[TASK BRIEF]:
Would you copy all lines in the data that contain the word "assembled"?

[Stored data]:

────────

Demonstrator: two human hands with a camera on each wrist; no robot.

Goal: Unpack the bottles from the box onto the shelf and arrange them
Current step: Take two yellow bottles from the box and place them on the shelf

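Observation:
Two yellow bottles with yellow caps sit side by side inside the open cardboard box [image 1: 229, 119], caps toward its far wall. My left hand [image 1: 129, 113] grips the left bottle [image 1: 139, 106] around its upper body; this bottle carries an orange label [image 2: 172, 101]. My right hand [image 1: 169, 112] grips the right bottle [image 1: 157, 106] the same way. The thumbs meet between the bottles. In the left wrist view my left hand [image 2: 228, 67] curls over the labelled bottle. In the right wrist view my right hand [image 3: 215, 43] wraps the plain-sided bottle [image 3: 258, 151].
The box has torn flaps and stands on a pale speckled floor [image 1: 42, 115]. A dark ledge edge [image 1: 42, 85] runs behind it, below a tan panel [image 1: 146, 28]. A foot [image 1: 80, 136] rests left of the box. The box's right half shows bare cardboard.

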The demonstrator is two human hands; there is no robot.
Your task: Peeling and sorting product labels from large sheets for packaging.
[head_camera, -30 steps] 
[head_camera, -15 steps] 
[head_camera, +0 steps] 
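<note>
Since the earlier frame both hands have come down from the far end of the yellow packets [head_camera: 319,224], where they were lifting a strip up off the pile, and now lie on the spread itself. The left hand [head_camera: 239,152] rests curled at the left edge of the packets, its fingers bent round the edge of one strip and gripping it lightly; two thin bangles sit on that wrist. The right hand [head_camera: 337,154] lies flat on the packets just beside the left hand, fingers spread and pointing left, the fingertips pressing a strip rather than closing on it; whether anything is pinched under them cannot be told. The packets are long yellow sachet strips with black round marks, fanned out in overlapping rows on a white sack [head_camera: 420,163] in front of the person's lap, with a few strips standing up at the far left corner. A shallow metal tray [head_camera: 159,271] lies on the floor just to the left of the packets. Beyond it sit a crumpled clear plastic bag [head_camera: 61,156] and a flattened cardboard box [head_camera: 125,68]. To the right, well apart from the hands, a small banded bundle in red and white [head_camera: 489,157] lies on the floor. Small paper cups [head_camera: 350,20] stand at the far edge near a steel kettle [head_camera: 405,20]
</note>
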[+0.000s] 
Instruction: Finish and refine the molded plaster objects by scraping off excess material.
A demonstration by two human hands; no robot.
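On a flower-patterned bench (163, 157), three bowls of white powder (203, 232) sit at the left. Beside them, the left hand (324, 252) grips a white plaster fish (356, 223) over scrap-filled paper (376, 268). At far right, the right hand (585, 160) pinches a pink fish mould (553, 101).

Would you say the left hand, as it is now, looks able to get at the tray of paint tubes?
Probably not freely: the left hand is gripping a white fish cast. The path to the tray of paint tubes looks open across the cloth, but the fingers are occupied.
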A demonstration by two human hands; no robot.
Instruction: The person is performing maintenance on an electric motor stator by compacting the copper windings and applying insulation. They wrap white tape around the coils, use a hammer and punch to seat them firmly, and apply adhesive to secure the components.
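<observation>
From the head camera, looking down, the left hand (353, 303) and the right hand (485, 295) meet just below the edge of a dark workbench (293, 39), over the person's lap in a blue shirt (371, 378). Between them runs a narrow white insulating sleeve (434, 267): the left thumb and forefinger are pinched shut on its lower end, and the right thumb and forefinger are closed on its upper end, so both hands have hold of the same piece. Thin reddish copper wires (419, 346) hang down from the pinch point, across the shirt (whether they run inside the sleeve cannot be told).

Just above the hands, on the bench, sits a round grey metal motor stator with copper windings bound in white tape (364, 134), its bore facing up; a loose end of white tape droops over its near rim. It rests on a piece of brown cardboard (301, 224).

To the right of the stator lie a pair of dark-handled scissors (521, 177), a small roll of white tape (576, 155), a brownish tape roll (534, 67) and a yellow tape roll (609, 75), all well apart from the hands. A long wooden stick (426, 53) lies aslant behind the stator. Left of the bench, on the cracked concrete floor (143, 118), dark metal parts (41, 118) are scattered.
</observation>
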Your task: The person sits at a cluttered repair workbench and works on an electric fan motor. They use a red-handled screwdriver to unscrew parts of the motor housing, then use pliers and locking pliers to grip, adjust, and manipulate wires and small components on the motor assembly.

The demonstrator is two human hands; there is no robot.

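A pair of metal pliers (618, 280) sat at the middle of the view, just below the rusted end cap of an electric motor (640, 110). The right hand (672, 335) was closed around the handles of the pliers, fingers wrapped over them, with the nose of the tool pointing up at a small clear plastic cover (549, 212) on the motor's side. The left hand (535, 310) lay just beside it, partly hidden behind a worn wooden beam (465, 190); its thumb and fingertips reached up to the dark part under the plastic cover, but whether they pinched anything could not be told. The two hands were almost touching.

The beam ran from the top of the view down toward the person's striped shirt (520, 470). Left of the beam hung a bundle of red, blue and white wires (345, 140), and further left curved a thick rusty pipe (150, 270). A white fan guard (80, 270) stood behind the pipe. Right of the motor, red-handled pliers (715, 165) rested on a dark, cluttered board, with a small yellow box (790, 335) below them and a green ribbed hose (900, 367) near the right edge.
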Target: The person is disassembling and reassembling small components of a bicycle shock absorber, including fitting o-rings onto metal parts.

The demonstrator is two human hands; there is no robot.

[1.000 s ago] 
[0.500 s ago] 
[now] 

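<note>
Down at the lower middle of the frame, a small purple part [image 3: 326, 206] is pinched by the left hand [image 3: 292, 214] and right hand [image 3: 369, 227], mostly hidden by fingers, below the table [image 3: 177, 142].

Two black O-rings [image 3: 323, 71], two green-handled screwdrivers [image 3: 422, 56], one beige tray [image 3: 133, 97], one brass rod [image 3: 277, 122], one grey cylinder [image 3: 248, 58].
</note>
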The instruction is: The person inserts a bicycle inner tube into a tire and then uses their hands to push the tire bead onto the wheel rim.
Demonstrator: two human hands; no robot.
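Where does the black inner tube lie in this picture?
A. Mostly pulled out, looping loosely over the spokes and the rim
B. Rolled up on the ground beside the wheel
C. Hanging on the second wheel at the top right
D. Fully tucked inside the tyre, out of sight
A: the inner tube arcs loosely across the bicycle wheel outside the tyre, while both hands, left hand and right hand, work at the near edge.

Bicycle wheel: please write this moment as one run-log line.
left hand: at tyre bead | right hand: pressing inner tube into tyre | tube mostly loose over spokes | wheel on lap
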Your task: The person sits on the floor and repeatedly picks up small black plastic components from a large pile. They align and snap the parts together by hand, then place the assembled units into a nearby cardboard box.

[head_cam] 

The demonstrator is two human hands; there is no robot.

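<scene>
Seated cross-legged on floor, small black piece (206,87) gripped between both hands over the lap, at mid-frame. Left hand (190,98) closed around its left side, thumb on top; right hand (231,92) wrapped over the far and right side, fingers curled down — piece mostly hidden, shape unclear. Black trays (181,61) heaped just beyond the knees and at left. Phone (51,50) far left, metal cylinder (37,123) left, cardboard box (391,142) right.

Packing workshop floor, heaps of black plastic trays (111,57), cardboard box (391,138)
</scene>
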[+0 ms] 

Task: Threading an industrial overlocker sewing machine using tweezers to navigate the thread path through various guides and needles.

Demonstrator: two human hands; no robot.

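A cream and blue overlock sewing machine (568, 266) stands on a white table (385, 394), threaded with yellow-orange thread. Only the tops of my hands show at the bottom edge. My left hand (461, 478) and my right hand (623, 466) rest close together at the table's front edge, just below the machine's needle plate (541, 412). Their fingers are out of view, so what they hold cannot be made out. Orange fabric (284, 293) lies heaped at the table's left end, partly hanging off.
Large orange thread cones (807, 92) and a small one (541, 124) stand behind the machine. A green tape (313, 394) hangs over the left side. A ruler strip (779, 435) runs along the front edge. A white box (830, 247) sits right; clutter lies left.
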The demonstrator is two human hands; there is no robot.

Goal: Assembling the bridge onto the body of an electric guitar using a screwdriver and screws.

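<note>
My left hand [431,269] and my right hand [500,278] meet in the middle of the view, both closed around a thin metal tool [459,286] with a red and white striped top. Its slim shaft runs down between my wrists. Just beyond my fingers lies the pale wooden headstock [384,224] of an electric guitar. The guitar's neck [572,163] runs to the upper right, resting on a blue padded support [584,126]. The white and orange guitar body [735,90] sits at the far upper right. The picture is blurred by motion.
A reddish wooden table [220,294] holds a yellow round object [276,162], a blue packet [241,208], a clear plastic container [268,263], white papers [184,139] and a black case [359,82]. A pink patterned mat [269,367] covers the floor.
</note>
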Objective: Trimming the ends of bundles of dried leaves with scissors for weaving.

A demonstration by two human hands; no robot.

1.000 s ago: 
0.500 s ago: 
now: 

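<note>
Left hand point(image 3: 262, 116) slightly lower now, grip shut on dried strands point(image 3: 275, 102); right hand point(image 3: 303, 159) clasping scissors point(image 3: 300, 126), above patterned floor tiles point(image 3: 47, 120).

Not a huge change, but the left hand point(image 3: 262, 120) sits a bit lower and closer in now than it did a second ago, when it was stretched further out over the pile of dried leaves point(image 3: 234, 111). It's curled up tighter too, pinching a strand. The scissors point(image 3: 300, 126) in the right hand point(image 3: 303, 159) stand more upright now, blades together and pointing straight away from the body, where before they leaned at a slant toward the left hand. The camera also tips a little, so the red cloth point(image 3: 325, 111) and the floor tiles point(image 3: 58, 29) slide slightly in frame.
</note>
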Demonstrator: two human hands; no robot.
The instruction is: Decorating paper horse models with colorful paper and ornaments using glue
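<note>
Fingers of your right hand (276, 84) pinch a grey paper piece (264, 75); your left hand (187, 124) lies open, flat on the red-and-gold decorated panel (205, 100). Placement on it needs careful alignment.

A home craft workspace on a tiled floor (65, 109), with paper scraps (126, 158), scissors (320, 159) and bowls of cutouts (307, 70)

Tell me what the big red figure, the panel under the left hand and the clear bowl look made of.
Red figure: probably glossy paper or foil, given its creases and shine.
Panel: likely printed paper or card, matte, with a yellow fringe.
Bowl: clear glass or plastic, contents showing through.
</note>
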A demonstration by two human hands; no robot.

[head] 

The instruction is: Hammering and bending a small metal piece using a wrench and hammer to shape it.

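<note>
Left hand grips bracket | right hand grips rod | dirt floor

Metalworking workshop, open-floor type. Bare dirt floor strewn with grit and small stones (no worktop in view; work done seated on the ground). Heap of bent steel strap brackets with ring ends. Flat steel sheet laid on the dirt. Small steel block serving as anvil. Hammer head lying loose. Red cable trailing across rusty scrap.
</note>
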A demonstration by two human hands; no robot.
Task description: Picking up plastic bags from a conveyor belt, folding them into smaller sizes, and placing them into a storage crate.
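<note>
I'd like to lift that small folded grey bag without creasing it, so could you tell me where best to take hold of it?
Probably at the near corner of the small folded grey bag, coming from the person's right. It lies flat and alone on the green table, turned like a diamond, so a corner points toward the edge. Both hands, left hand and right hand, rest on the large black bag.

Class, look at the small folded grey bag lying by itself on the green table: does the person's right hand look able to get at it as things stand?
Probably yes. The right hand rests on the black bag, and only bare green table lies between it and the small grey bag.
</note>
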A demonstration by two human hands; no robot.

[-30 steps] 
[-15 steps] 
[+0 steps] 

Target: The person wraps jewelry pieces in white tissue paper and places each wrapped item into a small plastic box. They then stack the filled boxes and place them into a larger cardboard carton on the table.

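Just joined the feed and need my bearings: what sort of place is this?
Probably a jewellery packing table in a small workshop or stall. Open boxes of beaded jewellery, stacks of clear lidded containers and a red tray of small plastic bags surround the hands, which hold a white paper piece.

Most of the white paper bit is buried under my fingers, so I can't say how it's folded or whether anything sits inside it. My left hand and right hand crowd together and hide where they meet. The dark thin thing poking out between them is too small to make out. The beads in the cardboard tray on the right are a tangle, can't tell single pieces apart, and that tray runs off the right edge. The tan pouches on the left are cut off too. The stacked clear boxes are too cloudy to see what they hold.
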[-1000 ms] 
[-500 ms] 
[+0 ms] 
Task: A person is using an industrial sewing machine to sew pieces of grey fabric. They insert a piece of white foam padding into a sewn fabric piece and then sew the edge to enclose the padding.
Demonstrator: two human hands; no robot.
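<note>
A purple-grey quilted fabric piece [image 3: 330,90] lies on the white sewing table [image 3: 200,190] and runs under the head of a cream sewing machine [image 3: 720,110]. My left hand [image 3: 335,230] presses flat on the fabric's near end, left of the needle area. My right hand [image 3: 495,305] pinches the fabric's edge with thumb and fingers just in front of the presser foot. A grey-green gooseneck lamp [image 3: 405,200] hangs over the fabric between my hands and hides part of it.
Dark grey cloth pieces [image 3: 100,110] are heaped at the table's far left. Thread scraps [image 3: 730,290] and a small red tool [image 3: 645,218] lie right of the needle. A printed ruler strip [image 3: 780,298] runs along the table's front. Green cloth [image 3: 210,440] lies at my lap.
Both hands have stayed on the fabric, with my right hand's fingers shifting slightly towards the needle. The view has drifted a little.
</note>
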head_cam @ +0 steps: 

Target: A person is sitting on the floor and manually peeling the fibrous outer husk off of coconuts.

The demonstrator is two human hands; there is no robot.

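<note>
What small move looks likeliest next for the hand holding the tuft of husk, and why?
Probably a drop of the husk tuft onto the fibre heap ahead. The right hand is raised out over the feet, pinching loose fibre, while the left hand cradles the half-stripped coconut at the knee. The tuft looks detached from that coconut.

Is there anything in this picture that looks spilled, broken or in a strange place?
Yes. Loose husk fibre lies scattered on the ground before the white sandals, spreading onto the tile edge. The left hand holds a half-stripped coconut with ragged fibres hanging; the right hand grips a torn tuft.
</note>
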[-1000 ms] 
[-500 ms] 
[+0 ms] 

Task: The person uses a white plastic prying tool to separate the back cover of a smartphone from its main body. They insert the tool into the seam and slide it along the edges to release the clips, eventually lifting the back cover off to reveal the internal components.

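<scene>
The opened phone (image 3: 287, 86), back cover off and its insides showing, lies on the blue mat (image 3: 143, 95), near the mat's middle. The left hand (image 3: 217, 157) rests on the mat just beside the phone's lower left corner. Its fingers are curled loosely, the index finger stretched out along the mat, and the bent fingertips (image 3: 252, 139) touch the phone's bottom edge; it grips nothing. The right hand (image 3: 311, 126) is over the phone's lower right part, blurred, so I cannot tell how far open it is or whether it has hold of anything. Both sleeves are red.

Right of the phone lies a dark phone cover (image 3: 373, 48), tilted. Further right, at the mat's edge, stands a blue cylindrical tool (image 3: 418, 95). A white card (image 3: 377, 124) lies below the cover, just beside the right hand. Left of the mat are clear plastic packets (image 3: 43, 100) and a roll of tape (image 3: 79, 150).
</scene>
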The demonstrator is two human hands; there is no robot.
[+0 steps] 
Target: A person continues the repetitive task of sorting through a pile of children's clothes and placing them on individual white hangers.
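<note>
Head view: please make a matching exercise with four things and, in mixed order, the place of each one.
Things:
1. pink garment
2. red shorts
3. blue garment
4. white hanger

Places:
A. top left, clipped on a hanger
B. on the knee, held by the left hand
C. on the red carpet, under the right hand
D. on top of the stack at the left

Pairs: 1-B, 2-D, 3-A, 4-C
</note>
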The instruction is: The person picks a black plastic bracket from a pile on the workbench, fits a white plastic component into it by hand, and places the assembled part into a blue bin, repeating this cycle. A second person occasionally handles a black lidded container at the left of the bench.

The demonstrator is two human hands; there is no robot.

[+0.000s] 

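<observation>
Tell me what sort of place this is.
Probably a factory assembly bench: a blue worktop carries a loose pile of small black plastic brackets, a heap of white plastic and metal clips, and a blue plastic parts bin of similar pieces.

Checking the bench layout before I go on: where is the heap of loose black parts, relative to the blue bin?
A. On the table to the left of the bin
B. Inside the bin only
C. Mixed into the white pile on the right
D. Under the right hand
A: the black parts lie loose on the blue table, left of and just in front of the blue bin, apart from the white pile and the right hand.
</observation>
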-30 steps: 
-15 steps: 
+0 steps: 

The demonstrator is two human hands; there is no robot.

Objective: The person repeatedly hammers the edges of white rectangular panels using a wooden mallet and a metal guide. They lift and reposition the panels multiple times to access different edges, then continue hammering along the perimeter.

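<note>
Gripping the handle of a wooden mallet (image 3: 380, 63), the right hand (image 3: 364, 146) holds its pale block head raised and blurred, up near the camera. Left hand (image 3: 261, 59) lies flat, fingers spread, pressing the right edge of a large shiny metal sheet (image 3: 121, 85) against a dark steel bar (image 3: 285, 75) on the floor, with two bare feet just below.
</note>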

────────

[EXERCISE ANSWER]:
Your task: The person sits on the floor and repeatedly picks up small black plastic components from a large pile. They align and snap the parts together by hand, then place the assembled units into a nearby cardboard box.
The instruction is: The person picks a black plastic bracket from a pile on the workbench, fits a white plastic component into it by hand, and places the assembled part into a blue bin, repeating this cycle. A second person occasionally handles a black lidded container at the left of the bench.

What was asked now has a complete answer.